For many of our younger clients, the question of whether they can afford to buy a house is more pressing than the question of when they may be able to retire. We live in what is arguably one of the priciest real estate markets in the US, if not the world. The very amounts of money sloshing around our neighborhoods make this an emotionally charged topic, and as a result, one prone to emotional decisions and less-than-ideal outcomes.

So if you’re thinking about buying a house, here are four mistakes you’ll be wise to avoid.

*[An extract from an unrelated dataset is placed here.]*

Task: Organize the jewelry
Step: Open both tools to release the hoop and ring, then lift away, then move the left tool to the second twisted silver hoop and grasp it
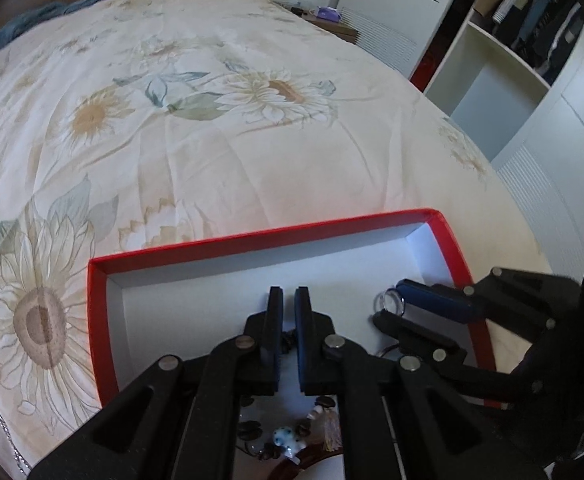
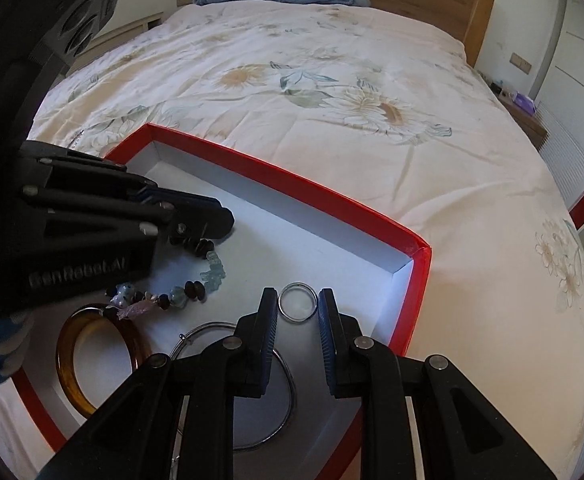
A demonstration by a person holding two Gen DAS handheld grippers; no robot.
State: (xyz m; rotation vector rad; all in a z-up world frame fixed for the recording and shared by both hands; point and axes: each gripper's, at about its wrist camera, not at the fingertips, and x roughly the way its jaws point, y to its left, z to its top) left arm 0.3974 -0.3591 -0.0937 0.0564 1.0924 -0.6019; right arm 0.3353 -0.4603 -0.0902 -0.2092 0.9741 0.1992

Mistake #1: Thinking That Your House Is an Investment

Do you remember the old TV commercial for Certs that goes: “It’s a candy mint. It’s a breath mint. It’s two mints in one!” Well, a house you live in is just like that: It’s a purchase. It’s an investment. It’s two things in one! The first mistake to avoid is thinking that your home is a ‘pure’ investment. It is not – no matter what your realtor told you. Yes, there will be residual value, and perhaps even capital appreciation, but the essential nature of what you are doing when you buy a home is making the largest single consumption decision of your life.

Unlike a portfolio of marketable securities, your house actually costs you money. You can’t simply invest, review your holding occasionally, and cash in in twenty years’ time. Instead, you shell out hundreds of thousands – or even millions – of dollars, and then you really start to pay. You pay property taxes. You pay to insure the house, to maintain it, to heat it, and probably also to keep it clean, safe, and running properly. If there is empty space in it, you’ll pay to put things in it. And on and on it goes. If you add all the additional cash that you pour into your house over the years into its calculated cost, in most cases you’ll find that it wasn’t such a great investment after all. Most people, however, simply compare their initial cash outlay with their eventual sale price – ignoring everything in-between – and falsely conclude that they’ve made a killing. Yet if you consider an alternative scenario in which you use your initial cash to buy a broad basket of US stocks, and then automatically add the additional cash you would need to operate a house each and every year for 30 years to the portfolio, in the vast majority of cases your stock portfolio will be worth significantly more at the end of the period than the house you would have purchased.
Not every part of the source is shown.